The lack of an effect of body mass is surprising, given that studies in humans have shown that the proportional surface area or mass of a person in a group is positively associated with the number of bites by Anopheles gambiae (Port et al. 1980). If emission of olfactory or other cues is the mechanism that accounts for the association between sociality and malaria prevalence, and if larger bodied hosts produce more of these cues, then why did we find few significant effects of body mass in our phylogeny-based tests? It may be that the area typically covered by a group at any time (group spread) is more important than the body sizes of individuals in the group, with greater spread potentially attracting more mosquitoes by producing olfactory cues over a wider area. Suitable data on group spread are not yet available for all primates in our sample, but in future research, a larger proportion of the variance in malaria prevalence might be accounted for by a metric that takes into account body surface area, group size and group spread. In addition, previous researchers have identified a number of behavioral counterstrategies to flying arthropods in Neotropical primates, including fly-swatting to reduce exposure to bot flies (Dudley and Milton 1990) and application of millipede secretions to reduce attacks by biting insects (Valderrama et al. 2000). If these behaviors are implemented to greater effect or at increased rates in large-bodied hosts, this could obscure associations between body mass and disease risk.

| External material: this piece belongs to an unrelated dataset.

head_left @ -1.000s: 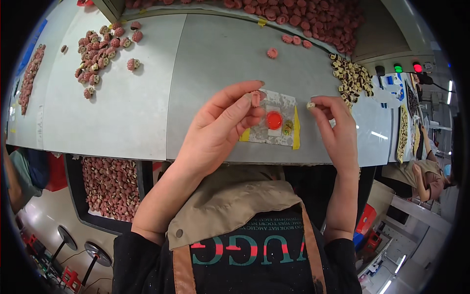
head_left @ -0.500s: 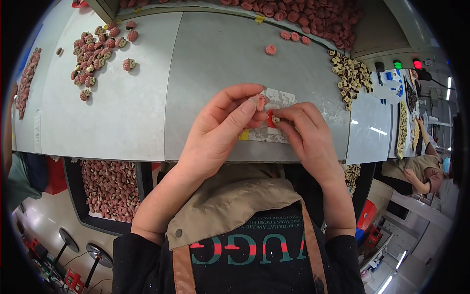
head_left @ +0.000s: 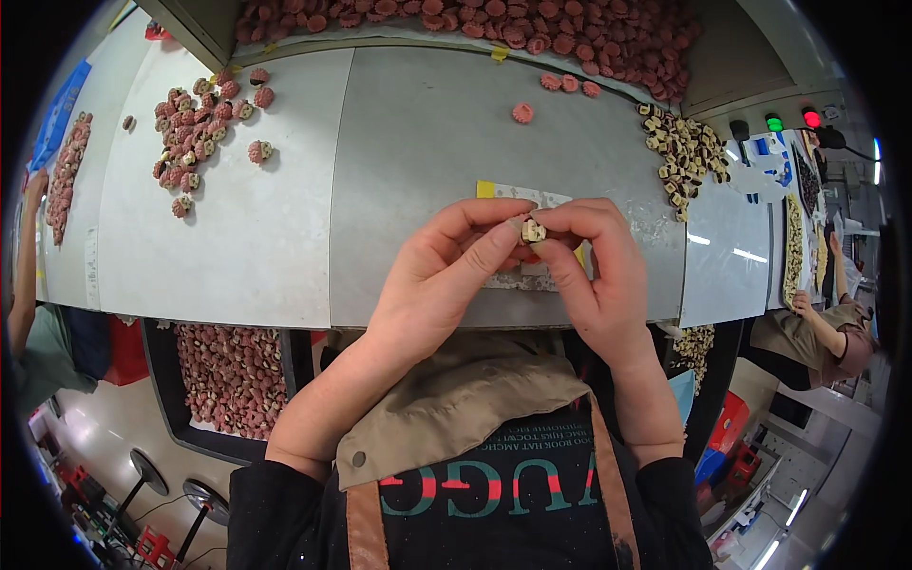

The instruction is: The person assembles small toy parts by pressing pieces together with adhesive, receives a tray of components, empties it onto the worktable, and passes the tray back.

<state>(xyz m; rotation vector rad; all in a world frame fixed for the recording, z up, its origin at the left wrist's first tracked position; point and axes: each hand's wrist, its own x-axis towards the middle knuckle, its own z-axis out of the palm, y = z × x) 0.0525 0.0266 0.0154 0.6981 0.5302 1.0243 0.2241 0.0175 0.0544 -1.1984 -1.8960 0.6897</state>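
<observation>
My left hand (head_left: 432, 285) and my right hand (head_left: 603, 271) meet over the middle of the grey table, fingertips pinched together. Between them shows a small cream piece with dark markings (head_left: 534, 231), gripped by my right thumb and finger. My left fingertips close on a small pink scalloped piece, now mostly hidden behind the fingers and the cream piece. Whether the two pieces are fully joined cannot be seen. Under the hands lies a whitish plate (head_left: 518, 193) with yellow tape at its corner.
Pink scalloped pieces (head_left: 570, 43) heap at the back. Loose cream-and-dark pieces (head_left: 679, 152) lie at right, joined pink-and-cream pieces (head_left: 195, 128) at left. A black bin (head_left: 166, 380) of joined pieces stands below the table edge. Other people work at both sides.
My hands have come together, bringing the cream-and-dark piece against the pink one. The red item seen between my hands is now hidden. The whole view has shifted slightly.
</observation>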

Finally, immune defenses may play a role in accounting for the absence of an association with body mass, with larger bodied hosts exhibiting higher leukocyte (neutrophil) counts in primates (Nunn et al. 2000; Nunn 2002). Other immune cell types may account for additional variation in prevalence of infection across species. For example, previous comparative studies of leukocyte counts found that Aotus exhibits extremely high eosinophil counts (Hawkey 1977; Nunn 2002), perhaps providing an additional explanation for the low levels of malaria infection (0%) in wild members of this species. Additionally, Aotus may experience less risk at night because it is generally more active at this time; mosquitoes are less likely to feed successfully on active hosts than on sleeping hosts (Day and Edman 1984), which in primates could be due to active avoidance of mosquitoes while hosts are awake (Dudley and Milton 1990).

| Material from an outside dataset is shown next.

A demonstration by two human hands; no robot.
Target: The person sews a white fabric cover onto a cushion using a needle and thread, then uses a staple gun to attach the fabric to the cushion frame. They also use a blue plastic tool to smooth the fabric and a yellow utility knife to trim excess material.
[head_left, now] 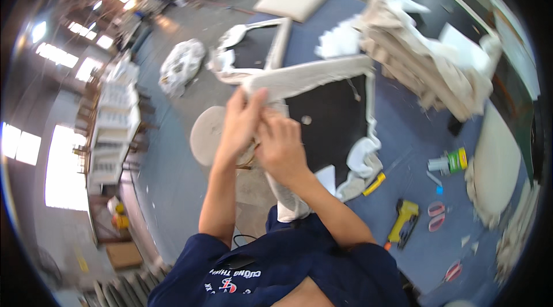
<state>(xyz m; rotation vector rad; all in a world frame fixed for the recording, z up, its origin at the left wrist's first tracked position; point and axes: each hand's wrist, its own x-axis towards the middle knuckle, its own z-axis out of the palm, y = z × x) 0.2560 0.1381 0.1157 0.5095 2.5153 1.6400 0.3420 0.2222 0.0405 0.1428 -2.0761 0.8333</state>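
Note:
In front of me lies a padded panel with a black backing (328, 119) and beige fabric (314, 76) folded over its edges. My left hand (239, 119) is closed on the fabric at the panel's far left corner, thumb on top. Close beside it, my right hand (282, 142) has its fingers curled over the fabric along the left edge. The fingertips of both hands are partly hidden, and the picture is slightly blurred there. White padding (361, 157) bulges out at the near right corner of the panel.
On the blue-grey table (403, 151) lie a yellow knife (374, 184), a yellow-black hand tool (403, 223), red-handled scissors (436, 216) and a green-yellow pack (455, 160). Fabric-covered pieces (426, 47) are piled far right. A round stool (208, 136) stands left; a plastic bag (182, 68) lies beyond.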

Our results have implications for conservation of biodiversity and human health. Many endangered primates are susceptible to malaria (e.g. Brachyteles arachnoides, Pan troglodytes, Garnham 1966; Deane et al. 1969; Coatney et al. 1971). In addition, mosquitoes and other arthropods carry a wide variety of parasites and pathogens that infect wild primates, including viruses (e.g., yellow fever), helminths (e.g., microfilaria) and other protozoa (e.g., trypanosomes). If selective logging tends to remove older trees that offer opportunities for shelter in the form of tree holes or tangles of vines, then smaller-bodied wild primates that are currently at lower risk of malaria infection may lose their protection from these often-virulent pathogens (Ewald 1983). Moreover, ecological disturbances, including selective logging and road building, have the potential to increase mosquito abundance, or to shift the composition of the mosquito community to species in which host behaviors have not yet adapted, in both cases leading to higher prevalence of infection (e.g., Patz et al. 2000). In terms of human health, it is already well known that sleeping in a closed dwelling reduces the risk of acquiring malaria in humans. Our results suggest that our primate relatives discovered the importance of sheltered sleeping sites for reducing the risk of vector-borne diseases well in advance of humans. Thus, increased understanding of primate behavioral defenses may provide unforeseen benefits for reducing disease risk in humans, particularly in developing countries where easy-to-use prophylactics could provide greatest benefits (Edman 1988).